Posts made by 3mu

3mu

Thanks, @george1421. I haven’t worked out the DHCP problem yet, though - I just need to walk away from it for a while. I’m stumped.

3mu

Sorry for the delay, @george1421 - I’ve been battling with a DHCP issue (handing out the same IP to every machine) and it’s beaten me! I’ve just run through your test on one machine and, although it is reporting 7 urandom warnings like the 5.6 kernel, it is successfully imaging now.

3mu

@Sebastian-Roth - It is the FOG installer option that I am referring to. The only customisation of the Ubuntu 18.04 server that I am installing on is setting a static IP address on the FOG interface during installation. I’ve had the same result on 1.5.8 (installed by downloading the tar) and 1.5.9-RC2 (using Git).

3mu

@george1421 - 5.6 fails (I think the messages above were from 5.6). I think 4.19.123 was the same. 4.18.3 works, but does have “3 urandom warning(s) missed due to ratelimiting.” 4.17 gives no urandom warnings.

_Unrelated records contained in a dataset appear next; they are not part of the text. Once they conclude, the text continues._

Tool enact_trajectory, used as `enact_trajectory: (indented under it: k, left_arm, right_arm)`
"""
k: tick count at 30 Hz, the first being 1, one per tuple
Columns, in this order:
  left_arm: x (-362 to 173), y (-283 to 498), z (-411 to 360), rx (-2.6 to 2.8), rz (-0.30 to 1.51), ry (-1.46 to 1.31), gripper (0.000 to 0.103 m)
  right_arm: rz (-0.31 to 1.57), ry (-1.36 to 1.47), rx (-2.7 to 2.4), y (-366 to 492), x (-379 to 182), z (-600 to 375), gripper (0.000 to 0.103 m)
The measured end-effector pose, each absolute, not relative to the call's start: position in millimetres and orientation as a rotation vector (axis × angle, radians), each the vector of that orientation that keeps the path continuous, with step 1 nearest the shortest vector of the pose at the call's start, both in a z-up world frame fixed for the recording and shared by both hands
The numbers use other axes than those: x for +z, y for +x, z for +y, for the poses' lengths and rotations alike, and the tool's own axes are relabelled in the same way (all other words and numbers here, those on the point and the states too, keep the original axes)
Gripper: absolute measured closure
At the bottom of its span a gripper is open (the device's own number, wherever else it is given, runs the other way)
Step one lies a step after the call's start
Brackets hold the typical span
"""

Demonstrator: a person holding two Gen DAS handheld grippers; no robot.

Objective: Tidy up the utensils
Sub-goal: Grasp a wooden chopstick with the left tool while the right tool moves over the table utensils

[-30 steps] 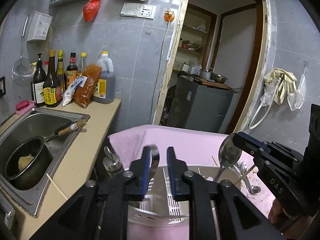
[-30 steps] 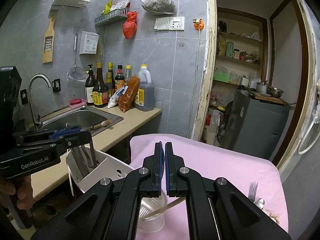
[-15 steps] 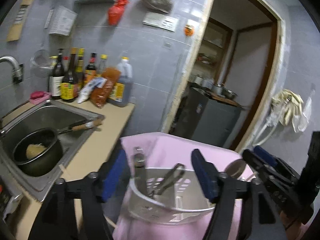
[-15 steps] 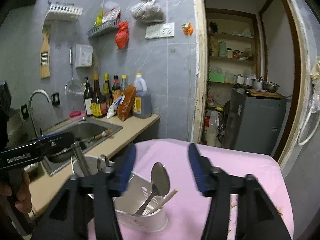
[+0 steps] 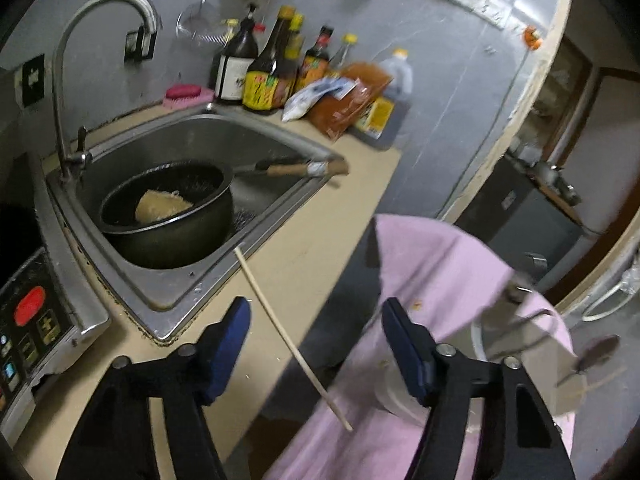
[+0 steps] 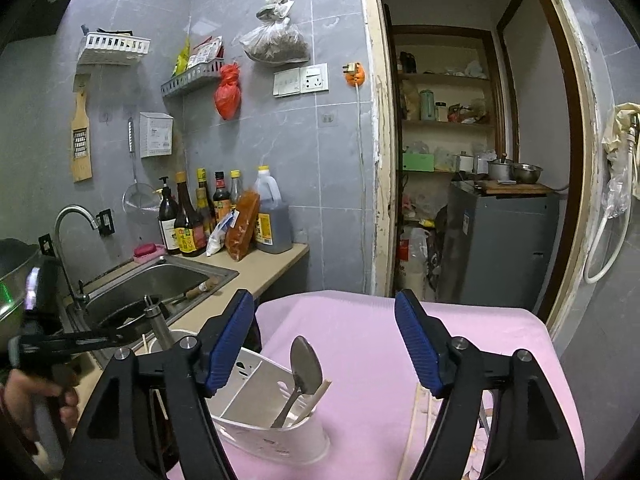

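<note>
A white utensil holder (image 6: 264,420) stands on the pink cloth (image 6: 372,340), with a steel spoon (image 6: 304,368) and a chopstick leaning in it. It shows blurred at the right of the left wrist view (image 5: 496,344). My right gripper (image 6: 325,344) is open and empty above the holder. My left gripper (image 5: 316,344) is open and empty, over the counter edge, with a single wooden chopstick (image 5: 288,336) lying between its fingers' span, reaching from the counter onto the cloth. The left gripper shows in the right wrist view (image 6: 116,336).
A steel sink (image 5: 176,148) holds a black pot (image 5: 168,216) and a wooden-handled tool (image 5: 300,168). Sauce bottles (image 5: 272,76) stand at the wall. An induction cooker panel (image 5: 28,320) is at the left. More chopsticks (image 6: 420,420) lie on the cloth at right.
Both grippers opened; the right one let its spoon go into the holder. The left gripper swung left and down toward the counter and sink, leaving the holder at its right.
</note>
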State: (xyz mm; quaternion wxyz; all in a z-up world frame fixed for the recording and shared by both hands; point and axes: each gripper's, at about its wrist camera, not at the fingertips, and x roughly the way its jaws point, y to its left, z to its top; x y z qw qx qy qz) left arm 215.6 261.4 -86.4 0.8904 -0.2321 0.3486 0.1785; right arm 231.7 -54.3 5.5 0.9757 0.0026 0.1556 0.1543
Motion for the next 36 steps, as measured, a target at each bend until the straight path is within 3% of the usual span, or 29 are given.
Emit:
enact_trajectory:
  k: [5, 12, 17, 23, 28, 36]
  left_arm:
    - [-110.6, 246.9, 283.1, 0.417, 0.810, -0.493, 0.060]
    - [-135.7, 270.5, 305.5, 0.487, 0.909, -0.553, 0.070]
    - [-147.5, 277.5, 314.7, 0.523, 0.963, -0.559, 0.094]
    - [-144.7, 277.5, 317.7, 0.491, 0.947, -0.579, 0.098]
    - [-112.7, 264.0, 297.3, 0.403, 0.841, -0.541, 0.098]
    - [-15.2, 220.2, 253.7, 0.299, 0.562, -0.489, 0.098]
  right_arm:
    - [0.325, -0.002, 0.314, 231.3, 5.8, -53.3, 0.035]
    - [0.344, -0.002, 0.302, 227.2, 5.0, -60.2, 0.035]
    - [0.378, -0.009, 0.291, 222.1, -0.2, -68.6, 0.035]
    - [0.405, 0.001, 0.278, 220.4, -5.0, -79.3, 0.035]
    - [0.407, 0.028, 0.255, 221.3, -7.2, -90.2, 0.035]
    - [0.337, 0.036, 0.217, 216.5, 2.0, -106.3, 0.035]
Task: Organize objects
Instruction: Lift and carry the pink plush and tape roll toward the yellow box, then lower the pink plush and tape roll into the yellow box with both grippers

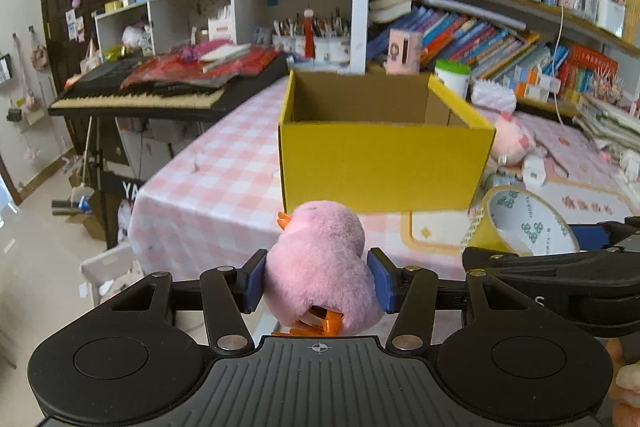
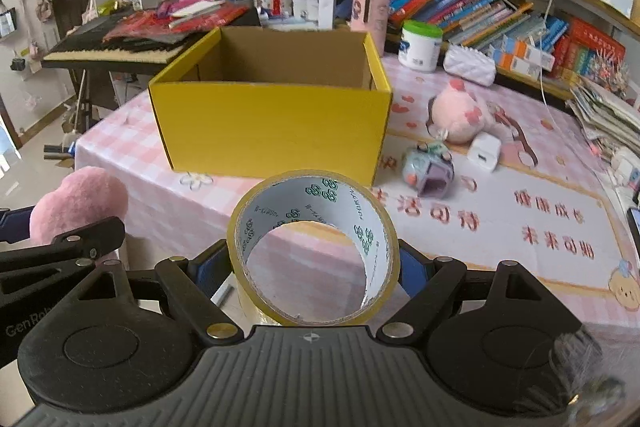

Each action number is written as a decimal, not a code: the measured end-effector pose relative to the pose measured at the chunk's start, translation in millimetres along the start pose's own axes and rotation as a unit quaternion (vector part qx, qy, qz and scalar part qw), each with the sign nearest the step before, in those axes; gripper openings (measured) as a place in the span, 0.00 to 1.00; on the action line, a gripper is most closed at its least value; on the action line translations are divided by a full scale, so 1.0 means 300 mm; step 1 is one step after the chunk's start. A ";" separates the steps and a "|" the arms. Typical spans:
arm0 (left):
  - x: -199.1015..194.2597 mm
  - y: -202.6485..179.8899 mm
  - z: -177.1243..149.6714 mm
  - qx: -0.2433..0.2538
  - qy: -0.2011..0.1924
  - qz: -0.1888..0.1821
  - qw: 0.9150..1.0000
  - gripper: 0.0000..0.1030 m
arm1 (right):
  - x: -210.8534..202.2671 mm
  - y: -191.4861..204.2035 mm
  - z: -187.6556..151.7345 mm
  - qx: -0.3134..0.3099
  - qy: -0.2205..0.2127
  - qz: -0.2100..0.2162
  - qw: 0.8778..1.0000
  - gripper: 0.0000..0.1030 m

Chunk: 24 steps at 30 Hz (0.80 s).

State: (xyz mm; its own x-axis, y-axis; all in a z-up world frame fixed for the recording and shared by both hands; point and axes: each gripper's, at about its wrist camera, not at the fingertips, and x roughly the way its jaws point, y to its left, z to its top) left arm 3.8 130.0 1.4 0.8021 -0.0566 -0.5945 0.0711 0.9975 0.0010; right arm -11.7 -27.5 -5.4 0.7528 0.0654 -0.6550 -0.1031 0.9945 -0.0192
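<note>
An open yellow cardboard box (image 1: 384,167) (image 2: 272,131) stands on the pink checked tablecloth, and what shows of its inside is bare. My left gripper (image 1: 318,281) is shut on a pink plush duck (image 1: 320,259) with orange feet, held above the table's near edge in front of the box. My right gripper (image 2: 314,267) is shut on a wide roll of yellowish tape (image 2: 316,247), held upright, also short of the box. The tape roll (image 1: 520,223) shows at the right of the left wrist view. The duck (image 2: 80,203) shows at the left of the right wrist view.
Right of the box lie a pink plush toy (image 2: 460,115), a white charger (image 2: 484,151) and a small pastel cube toy (image 2: 430,167). A white tub with a green lid (image 2: 420,45) stands behind. A keyboard (image 1: 160,91) sits left; bookshelves line the back.
</note>
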 end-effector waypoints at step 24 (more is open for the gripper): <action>0.337 -0.088 0.379 0.012 -0.085 0.031 0.996 0.50 | 0.302 -0.136 0.481 -0.050 -0.123 0.007 0.991 0.81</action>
State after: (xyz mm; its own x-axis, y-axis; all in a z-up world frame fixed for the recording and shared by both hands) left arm 150.4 92.9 32.8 0.8938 -0.0033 -0.4484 0.0310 0.9980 0.0544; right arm 154.6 -50.2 45.1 0.8849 0.1093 -0.4528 -0.1690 0.9812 -0.0934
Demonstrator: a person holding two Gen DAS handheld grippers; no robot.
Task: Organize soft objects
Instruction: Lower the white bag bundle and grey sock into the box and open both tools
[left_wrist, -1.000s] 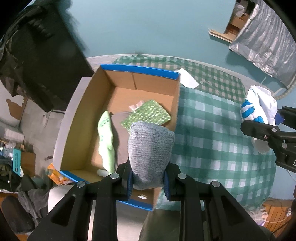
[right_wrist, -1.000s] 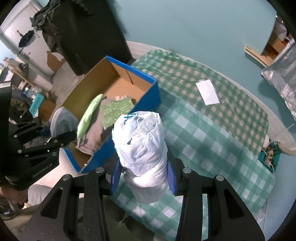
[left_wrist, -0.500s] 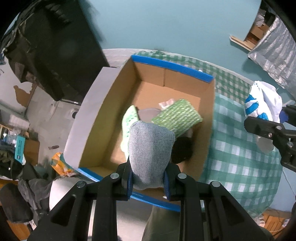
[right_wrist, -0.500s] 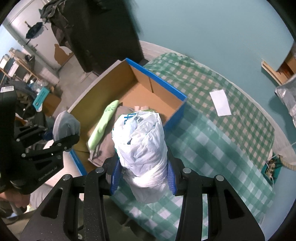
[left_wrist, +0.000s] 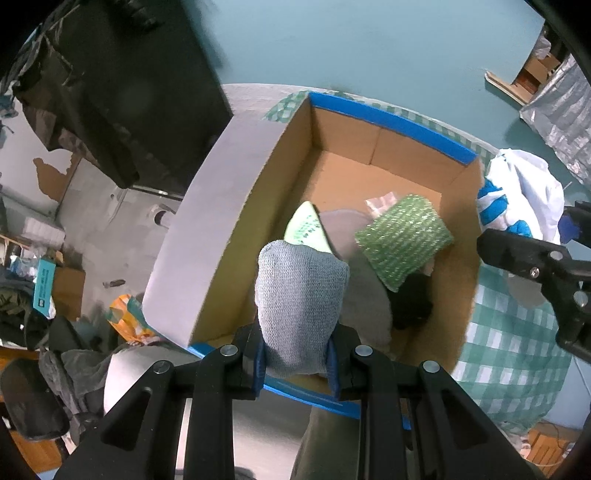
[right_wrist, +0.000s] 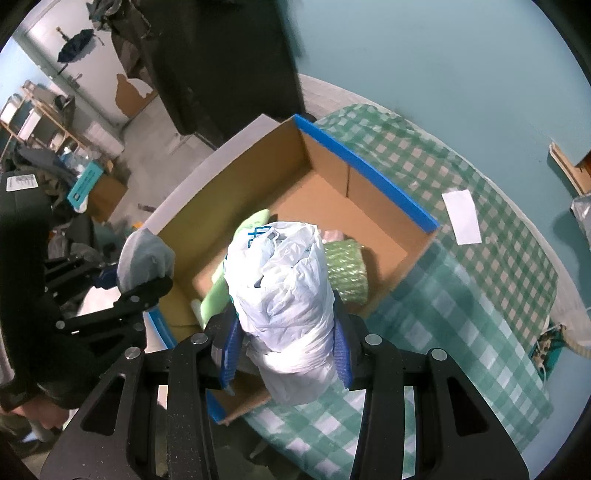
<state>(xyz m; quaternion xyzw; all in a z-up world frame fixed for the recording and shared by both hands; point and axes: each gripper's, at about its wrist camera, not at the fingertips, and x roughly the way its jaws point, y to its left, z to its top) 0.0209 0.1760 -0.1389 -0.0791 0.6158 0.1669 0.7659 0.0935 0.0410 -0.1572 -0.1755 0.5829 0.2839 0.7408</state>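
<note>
My left gripper (left_wrist: 297, 363) is shut on a grey knitted cloth (left_wrist: 299, 306) and holds it above the near end of an open cardboard box (left_wrist: 391, 122) with blue edges. In the box lie a green bubble-wrap pad (left_wrist: 404, 245), a light green cloth (left_wrist: 306, 230), a grey cloth (left_wrist: 365, 306) and a black item (left_wrist: 410, 306). My right gripper (right_wrist: 284, 352) is shut on a white plastic bag (right_wrist: 284, 291) with blue print, above the box's near right side. The bag also shows in the left wrist view (left_wrist: 517, 195), and the grey cloth in the right wrist view (right_wrist: 144, 258).
The box sits on a table with a green checked cloth (right_wrist: 461, 314). A white paper slip (right_wrist: 461, 212) lies on the cloth beyond the box. A black cover (left_wrist: 122, 92) hangs left of the table. Clutter lies on the floor at left (left_wrist: 44, 291).
Both grippers have moved left, over the box, with their loads still held. The box now fills the middle of both views.
</note>
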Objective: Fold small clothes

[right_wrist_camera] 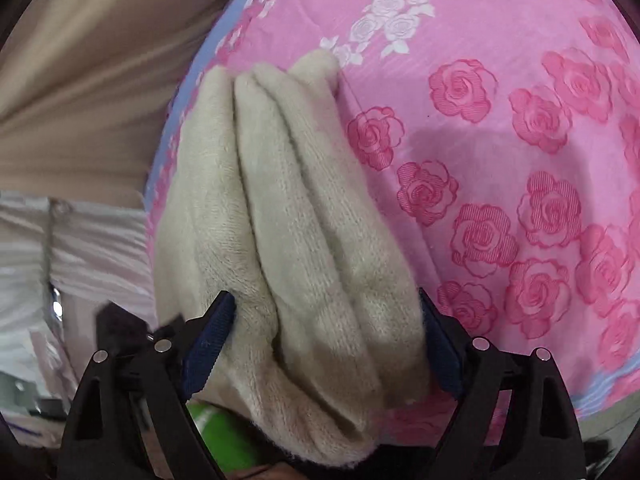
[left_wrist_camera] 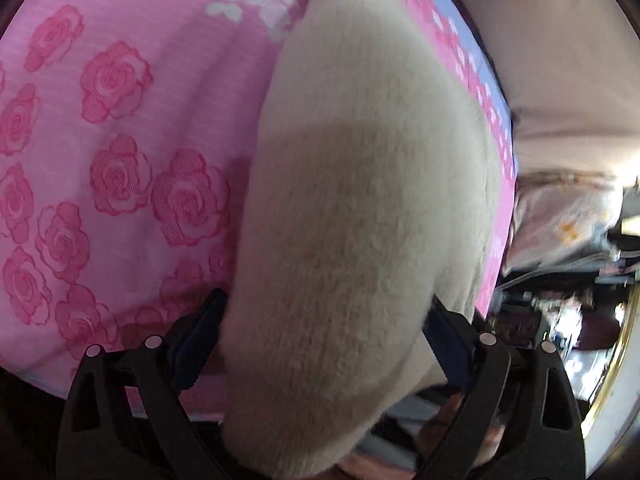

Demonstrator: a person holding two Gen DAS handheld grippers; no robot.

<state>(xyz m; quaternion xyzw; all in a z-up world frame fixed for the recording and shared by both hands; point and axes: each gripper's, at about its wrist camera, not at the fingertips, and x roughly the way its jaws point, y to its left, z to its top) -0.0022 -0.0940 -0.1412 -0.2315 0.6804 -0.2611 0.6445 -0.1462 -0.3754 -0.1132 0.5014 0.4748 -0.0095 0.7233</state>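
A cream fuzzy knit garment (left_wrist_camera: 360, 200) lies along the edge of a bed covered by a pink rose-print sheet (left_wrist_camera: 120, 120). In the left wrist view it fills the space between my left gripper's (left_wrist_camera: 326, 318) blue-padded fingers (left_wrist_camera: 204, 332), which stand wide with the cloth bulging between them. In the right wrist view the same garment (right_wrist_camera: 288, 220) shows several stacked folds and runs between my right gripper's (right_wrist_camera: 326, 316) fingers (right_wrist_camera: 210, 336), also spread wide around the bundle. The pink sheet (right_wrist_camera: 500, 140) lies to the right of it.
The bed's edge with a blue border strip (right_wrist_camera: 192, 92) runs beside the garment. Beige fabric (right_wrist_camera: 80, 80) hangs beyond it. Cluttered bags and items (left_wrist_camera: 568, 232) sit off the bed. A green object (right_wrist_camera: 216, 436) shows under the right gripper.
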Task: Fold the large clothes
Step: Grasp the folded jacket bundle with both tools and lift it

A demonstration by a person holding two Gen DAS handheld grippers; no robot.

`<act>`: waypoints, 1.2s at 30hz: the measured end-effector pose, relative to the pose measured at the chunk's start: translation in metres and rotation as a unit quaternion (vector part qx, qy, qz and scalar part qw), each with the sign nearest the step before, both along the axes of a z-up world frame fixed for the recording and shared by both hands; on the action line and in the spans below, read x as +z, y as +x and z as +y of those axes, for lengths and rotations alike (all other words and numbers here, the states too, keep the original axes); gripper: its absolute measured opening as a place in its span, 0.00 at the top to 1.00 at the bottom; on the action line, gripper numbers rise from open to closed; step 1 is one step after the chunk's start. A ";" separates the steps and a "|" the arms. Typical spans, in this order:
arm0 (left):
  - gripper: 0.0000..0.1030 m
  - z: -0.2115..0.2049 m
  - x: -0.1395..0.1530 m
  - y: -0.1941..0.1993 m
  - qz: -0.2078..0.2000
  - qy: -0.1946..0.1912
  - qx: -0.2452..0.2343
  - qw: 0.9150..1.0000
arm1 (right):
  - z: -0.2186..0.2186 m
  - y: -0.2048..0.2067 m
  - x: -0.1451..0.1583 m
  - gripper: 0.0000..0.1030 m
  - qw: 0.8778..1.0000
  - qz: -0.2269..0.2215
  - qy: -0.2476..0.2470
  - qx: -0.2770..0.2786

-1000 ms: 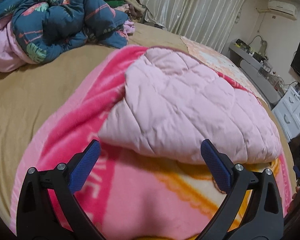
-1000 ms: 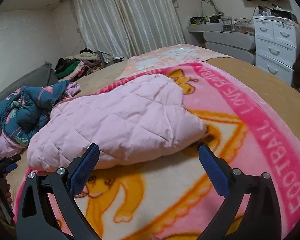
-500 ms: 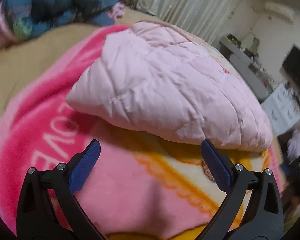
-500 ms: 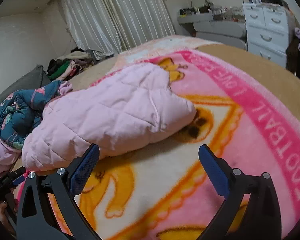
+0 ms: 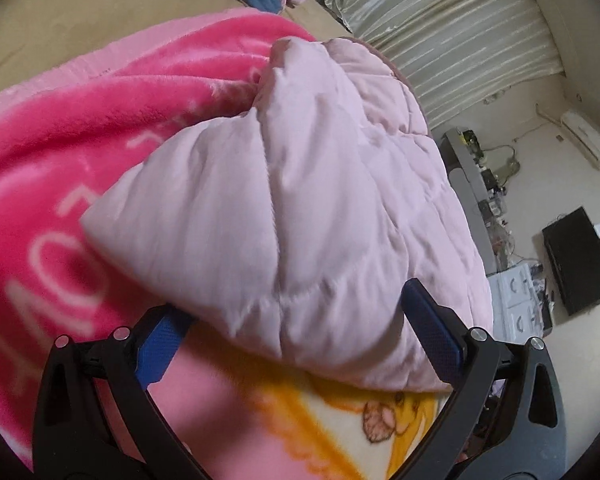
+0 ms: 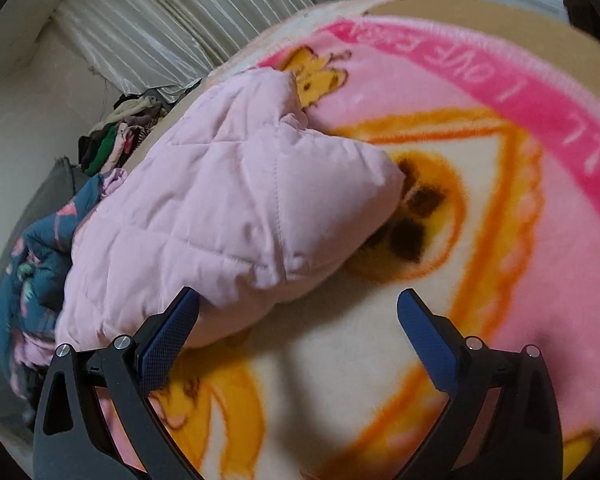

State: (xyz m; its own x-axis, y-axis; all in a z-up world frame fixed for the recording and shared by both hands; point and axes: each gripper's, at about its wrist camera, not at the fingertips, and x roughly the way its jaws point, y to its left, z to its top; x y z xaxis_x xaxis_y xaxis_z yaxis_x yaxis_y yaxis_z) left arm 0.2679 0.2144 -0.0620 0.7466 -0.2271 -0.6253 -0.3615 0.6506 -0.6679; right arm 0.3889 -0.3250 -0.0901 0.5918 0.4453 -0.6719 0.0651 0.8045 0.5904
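A folded pale pink quilted jacket [image 5: 300, 208] lies on a bright pink and yellow cartoon blanket [image 5: 60, 168]. My left gripper [image 5: 296, 312] is open, and the jacket's near edge bulges between its blue fingers without being clamped. In the right wrist view the same jacket [image 6: 228, 208] sits left of centre on the blanket [image 6: 500, 184]. My right gripper [image 6: 296, 312] is open too; its left finger [image 6: 168, 332] is at the jacket's near corner, its right finger [image 6: 428, 340] over bare blanket.
A tan bedsheet [image 5: 80, 20] shows beyond the blanket. A dark blue floral quilt [image 6: 32, 264] and a heap of clothes [image 6: 116, 140] lie at the far side of the bed. Curtains [image 5: 440, 32], a shelf, white drawers [image 5: 520, 300] and a dark screen [image 5: 576, 256] stand beyond.
Both grippers have tilted down and moved in close to the jacket. Its near edge now sits between the left gripper's fingers, and the right gripper's left finger has reached its corner. Both stay open.
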 end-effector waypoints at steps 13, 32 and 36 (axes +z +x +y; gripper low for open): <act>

Would you like me to test each and record the results?

3mu

I really don’t know why this breaks it, sorry @Sebastian-Roth - I had run out of ideas and starting changing one setting at a time. It is easy to replicate, though:

Fresh Ubuntu server 18.04 install
Patch it
Install FOG with no router, DNS server = the FOG server IP (with no DNS server running)

The log events start immediately on completion of the FOG installation, and don’t stop when I disable SNAPINREPLICATORGLOBALENABLED.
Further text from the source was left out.